__DIRECTIONS FOR THIS TASK__.
Output each line of the material exactly as it stands.

++++ RECORDED DATA ++++

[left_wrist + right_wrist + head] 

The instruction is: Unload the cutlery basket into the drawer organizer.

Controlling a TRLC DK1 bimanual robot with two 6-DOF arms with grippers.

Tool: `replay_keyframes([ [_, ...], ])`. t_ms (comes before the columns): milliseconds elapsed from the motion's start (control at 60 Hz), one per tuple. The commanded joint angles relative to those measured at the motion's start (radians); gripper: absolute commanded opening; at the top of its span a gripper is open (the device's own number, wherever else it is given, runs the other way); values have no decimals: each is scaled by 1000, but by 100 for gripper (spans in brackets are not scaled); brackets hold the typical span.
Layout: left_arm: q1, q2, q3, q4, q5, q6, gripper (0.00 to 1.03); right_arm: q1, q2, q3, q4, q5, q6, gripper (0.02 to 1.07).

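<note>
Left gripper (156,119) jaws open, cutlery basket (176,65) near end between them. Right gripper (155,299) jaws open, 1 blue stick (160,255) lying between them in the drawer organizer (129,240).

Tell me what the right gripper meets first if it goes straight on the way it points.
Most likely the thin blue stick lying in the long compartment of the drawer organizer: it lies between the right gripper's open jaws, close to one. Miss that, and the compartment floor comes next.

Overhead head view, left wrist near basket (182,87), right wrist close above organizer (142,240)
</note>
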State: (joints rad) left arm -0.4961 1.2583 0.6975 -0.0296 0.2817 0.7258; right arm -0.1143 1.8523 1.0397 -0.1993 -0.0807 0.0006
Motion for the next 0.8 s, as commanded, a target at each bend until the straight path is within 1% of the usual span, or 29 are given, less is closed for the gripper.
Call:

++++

__FINISHED EXERCISE__.
[left_wrist + right_wrist + head] 

The instruction is: Unload the cutlery basket into the drawer organizer.

Controlling a TRLC DK1 bimanual robot with two 6-DOF arms with grippers.

Tool: `replay_keyframes([ [_, ...], ])`. t_ms (comes before the columns): milliseconds elapsed from the motion's start (control at 60 Hz), one per tuple. The commanded joint angles relative to those measured at the motion's start (radians); gripper: absolute commanded opening; at the top of its span a gripper is open (the device's own number, wherever else it is given, runs the other way); values have no decimals: each is scaled by 1000, but by 100 for gripper (spans in brackets are not scaled); brackets hold the typical span.
Layout: left_arm: q1, q2, q3, q4, q5, q6, gripper (0.00 to 1.03); right_arm: q1, q2, q3, q4, q5, q6, gripper (0.02 to 1.07).

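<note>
Left gripper (156,119) jaws open, cutlery basket (176,65) near end between them. Right gripper (155,299) jaws open, 1 blue stick (160,255) lying between them in the drawer organizer (129,240).

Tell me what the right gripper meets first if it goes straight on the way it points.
Most likely the thin blue stick lying in the long compartment of the drawer organizer: it lies between the right gripper's open jaws, close to one. Miss that, and the compartment floor comes next.

Overhead head view, left wrist near basket (182,87), right wrist close above organizer (142,240)
</note>
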State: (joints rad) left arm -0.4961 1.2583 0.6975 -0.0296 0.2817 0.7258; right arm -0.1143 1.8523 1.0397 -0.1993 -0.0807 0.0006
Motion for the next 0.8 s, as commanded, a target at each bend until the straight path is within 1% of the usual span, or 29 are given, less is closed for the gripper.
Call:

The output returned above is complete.